TASK REQUIREMENTS - Keep to one stretch of the data below, the lines from the one with "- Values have" up to and including the one with "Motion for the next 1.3", and return that stretch exactly.

[Collection entries]
=== Begin Enclosure ===

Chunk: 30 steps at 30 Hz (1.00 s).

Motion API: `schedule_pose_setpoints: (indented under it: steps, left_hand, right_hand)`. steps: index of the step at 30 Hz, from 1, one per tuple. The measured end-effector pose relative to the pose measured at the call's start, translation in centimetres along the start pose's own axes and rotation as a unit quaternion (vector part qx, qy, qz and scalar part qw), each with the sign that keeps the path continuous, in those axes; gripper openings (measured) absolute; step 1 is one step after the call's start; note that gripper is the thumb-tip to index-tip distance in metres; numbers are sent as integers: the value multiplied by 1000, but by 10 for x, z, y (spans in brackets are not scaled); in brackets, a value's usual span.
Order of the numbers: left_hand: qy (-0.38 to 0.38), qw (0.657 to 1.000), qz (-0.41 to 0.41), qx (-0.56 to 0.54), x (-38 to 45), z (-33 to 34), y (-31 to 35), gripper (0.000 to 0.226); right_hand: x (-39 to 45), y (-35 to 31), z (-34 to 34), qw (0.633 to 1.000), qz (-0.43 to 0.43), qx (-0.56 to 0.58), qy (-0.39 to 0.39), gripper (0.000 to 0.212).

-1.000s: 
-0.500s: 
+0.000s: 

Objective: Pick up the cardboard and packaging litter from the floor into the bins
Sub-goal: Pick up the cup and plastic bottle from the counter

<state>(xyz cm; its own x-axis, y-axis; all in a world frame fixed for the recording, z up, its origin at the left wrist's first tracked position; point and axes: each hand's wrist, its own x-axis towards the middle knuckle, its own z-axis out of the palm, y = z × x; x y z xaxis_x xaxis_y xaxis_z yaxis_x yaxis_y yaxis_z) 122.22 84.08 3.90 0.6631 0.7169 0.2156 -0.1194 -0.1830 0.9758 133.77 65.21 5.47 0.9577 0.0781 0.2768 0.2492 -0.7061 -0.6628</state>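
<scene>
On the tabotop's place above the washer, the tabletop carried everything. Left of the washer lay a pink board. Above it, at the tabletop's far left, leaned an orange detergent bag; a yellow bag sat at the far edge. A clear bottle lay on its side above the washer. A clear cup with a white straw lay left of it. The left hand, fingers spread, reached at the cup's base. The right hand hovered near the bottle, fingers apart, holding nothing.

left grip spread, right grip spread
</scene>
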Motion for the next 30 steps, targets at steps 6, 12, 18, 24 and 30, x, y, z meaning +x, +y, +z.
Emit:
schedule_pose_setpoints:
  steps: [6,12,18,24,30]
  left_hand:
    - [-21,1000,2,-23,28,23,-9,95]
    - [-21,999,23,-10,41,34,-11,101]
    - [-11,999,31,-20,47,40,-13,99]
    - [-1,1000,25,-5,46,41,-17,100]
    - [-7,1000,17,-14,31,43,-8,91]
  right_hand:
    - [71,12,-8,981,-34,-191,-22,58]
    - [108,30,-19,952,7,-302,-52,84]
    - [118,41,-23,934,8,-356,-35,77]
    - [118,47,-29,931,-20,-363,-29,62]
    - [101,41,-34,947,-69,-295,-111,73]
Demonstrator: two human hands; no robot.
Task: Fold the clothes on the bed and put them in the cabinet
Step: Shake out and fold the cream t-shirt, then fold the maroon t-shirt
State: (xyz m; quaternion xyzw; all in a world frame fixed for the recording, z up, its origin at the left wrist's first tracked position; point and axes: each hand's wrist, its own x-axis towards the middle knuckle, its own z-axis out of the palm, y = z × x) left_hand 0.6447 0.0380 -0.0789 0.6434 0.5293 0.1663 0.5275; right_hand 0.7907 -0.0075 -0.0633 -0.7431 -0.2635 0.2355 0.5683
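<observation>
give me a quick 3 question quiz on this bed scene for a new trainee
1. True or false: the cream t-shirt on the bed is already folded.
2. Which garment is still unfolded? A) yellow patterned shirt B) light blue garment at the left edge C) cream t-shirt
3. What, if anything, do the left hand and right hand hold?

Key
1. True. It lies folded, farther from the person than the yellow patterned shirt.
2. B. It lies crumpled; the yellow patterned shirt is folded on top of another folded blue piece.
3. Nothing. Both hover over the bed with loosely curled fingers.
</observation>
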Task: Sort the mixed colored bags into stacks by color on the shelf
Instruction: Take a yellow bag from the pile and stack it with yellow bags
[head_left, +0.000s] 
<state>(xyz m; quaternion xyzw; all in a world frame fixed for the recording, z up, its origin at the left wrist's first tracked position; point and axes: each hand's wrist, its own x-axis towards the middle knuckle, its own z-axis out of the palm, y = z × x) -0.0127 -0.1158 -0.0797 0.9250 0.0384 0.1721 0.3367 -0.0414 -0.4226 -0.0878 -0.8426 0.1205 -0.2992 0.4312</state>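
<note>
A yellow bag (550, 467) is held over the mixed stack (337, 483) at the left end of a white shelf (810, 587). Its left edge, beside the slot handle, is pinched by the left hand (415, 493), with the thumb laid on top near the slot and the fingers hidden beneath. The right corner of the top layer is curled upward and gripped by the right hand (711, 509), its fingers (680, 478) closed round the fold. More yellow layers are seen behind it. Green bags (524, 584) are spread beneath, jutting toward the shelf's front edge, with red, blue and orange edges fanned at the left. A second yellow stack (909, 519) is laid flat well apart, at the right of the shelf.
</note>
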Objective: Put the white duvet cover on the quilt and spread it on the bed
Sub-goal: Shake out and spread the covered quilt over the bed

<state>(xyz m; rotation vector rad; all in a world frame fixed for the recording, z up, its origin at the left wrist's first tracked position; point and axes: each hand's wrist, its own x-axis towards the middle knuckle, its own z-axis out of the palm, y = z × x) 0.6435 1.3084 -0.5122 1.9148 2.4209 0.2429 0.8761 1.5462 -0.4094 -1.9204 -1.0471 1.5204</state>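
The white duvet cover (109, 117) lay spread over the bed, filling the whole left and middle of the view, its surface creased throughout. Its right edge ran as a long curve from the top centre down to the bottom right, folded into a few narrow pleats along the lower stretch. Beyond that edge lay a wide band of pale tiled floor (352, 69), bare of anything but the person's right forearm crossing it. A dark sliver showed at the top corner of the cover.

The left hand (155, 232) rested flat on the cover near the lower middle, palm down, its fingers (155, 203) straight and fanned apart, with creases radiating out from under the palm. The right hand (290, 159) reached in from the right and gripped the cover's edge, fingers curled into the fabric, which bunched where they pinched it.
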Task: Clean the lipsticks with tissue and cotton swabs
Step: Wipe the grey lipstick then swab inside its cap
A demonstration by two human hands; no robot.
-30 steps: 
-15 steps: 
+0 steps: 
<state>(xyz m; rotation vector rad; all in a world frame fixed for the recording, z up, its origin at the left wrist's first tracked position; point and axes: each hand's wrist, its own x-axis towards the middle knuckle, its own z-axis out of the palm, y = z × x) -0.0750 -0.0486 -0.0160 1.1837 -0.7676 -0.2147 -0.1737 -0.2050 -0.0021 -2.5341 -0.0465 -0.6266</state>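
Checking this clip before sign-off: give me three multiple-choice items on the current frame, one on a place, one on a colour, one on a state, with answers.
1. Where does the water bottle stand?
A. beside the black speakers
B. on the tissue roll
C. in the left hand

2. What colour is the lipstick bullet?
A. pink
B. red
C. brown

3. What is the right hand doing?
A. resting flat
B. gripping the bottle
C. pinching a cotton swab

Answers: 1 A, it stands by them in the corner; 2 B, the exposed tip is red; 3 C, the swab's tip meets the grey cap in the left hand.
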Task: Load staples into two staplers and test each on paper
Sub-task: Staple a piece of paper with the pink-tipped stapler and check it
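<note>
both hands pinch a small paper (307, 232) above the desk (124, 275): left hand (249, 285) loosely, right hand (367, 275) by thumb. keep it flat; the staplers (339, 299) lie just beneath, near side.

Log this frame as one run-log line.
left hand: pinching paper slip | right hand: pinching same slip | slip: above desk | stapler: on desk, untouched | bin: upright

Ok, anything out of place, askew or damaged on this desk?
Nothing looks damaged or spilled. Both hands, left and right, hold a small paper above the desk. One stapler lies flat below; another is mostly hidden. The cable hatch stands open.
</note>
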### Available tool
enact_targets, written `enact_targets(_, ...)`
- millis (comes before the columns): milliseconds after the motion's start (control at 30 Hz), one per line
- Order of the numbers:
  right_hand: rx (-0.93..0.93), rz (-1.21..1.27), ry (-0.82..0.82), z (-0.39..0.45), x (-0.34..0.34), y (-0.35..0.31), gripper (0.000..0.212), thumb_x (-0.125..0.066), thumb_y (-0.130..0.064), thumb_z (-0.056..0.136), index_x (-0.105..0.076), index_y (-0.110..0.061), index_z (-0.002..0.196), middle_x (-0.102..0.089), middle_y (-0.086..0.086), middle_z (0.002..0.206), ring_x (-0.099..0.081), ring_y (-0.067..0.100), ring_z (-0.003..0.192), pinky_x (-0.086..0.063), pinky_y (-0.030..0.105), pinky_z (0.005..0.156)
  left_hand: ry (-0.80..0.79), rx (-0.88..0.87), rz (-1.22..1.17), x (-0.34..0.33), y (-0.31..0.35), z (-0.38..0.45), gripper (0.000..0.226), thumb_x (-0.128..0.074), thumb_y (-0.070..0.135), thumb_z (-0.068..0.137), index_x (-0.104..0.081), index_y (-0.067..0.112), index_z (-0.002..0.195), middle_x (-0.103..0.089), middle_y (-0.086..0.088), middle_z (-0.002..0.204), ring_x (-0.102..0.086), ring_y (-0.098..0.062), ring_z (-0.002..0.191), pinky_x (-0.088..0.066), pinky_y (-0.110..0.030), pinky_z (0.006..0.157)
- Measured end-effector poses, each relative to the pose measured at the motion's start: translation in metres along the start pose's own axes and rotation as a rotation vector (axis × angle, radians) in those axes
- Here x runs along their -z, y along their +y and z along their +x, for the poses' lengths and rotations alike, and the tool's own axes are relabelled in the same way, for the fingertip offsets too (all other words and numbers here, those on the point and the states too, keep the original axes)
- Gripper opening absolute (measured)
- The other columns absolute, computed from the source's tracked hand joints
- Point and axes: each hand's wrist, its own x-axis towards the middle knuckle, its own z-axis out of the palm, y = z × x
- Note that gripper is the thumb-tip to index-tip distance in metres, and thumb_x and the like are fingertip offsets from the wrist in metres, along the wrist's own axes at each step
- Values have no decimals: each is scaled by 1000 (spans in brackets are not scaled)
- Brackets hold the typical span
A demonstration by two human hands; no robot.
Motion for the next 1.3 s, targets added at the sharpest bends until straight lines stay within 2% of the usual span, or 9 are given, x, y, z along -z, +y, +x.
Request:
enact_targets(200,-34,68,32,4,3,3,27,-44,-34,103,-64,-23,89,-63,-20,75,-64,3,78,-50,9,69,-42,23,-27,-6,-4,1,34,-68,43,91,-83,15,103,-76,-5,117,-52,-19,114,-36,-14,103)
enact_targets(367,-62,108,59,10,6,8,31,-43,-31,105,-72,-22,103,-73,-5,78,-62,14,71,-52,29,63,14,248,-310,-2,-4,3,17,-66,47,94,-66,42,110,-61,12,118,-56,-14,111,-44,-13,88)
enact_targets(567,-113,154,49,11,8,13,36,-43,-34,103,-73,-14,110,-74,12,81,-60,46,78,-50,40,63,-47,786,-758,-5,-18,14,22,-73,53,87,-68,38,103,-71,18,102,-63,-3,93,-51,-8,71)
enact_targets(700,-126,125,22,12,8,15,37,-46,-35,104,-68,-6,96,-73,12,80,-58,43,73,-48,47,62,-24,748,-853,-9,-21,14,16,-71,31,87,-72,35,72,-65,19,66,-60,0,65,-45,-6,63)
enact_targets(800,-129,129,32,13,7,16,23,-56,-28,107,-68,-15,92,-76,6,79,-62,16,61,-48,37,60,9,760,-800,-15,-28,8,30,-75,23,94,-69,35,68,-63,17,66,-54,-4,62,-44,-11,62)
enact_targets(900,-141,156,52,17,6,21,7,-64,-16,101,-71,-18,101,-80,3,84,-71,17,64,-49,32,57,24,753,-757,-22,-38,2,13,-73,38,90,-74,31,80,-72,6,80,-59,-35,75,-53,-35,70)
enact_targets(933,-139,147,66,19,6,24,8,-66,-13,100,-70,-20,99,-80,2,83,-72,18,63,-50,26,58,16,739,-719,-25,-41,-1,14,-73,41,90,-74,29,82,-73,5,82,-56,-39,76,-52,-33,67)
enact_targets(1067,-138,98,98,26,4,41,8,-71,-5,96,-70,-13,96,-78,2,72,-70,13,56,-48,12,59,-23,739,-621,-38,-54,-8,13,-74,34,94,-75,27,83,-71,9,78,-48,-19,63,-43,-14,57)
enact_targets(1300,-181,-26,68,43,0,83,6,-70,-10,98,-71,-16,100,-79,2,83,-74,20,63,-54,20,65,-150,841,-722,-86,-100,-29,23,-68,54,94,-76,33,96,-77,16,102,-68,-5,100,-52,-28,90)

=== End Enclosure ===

ANSWER FOR THIS EXERCISE -
- Values have no decimals: each is scaled by 1000 (spans in brackets are not scaled)
- Brackets hold the typical span
A demonstration by two human hands; no robot.
Motion for the next 1.3 s, targets added at the sharpest bends until straight lines stay within 2% of the usual span, or 9 are given, x, y, z along -z, +y, +x.

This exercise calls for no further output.